Work to be completed: Transcribe the listing below exactly, leaving out each image.
________________________
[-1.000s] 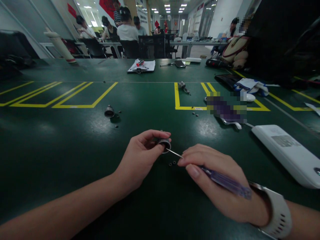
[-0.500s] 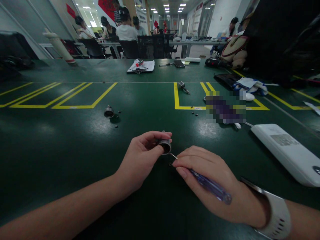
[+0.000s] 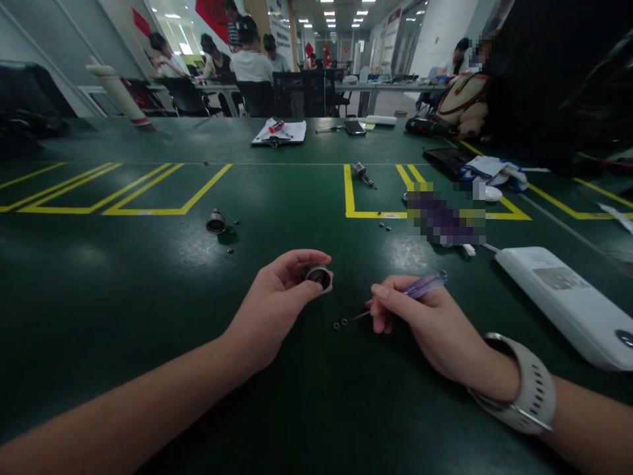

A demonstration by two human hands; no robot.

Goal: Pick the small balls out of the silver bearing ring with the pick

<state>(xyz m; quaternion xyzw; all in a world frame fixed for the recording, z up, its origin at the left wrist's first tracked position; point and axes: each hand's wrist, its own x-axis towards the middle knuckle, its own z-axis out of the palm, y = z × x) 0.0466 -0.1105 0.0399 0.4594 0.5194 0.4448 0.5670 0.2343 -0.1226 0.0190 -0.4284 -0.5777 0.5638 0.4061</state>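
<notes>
My left hand (image 3: 277, 303) is closed around a small metal cup-shaped part (image 3: 319, 277), its hollow mouth facing me. In my right hand (image 3: 415, 316) is a screwdriver (image 3: 425, 285) with a clear purple handle, held like a pen. Its thin shaft slants down to the left, and the tip is close to two small ring-shaped pieces (image 3: 341, 324) on the green table. Whether the tip touches them I cannot tell. Farther left stands a similar metal cup part (image 3: 216, 222), with small rings (image 3: 230, 251) near it.
On the right lies a white power bank (image 3: 564, 297) with a cable to a blurred purple object (image 3: 445, 218). A metal part with a shaft (image 3: 363, 175) lies inside yellow tape marking. A clipboard (image 3: 279, 132) and a phone (image 3: 355, 127) are farther back. People sit beyond.
The screwdriver has come out of the cup part as my right hand moved right and turned over, swinging the handle upward. My left hand has tipped the cup's mouth slightly upward.
</notes>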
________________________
Task result:
[-1.000s] 
[-0.500s] 
[+0.000s] 

A demonstration by two human hands; no robot.

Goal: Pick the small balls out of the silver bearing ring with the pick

<state>(xyz m; quaternion xyzw; all in a world frame fixed for the recording, z up, its origin at the left wrist's first tracked position; point and axes: each hand's wrist, its own x-axis towards the middle knuckle, its own z-axis out of the palm, y = z × x) 0.0466 -0.1105 0.0399 0.4594 0.5194 0.4448 0.5670 0.2343 -0.1226 0.0190 -0.4284 -0.5777 0.5638 0.4061</state>
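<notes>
My left hand (image 3: 277, 303) is closed around a small metal cup-shaped part (image 3: 319, 277), its hollow mouth facing me. In my right hand (image 3: 415, 316) is a screwdriver (image 3: 425, 285) with a clear purple handle, held like a pen. Its thin shaft slants down to the left, and the tip is close to two small ring-shaped pieces (image 3: 341, 324) on the green table. Whether the tip touches them I cannot tell. Farther left stands a similar metal cup part (image 3: 216, 222), with small rings (image 3: 230, 251) near it.
On the right lies a white power bank (image 3: 564, 297) with a cable to a blurred purple object (image 3: 445, 218). A metal part with a shaft (image 3: 363, 175) lies inside yellow tape marking. A clipboard (image 3: 279, 132) and a phone (image 3: 355, 127) are farther back. People sit beyond.
The screwdriver has come out of the cup part as my right hand moved right and turned over, swinging the handle upward. My left hand has tipped the cup's mouth slightly upward.
</notes>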

The full output has already been given.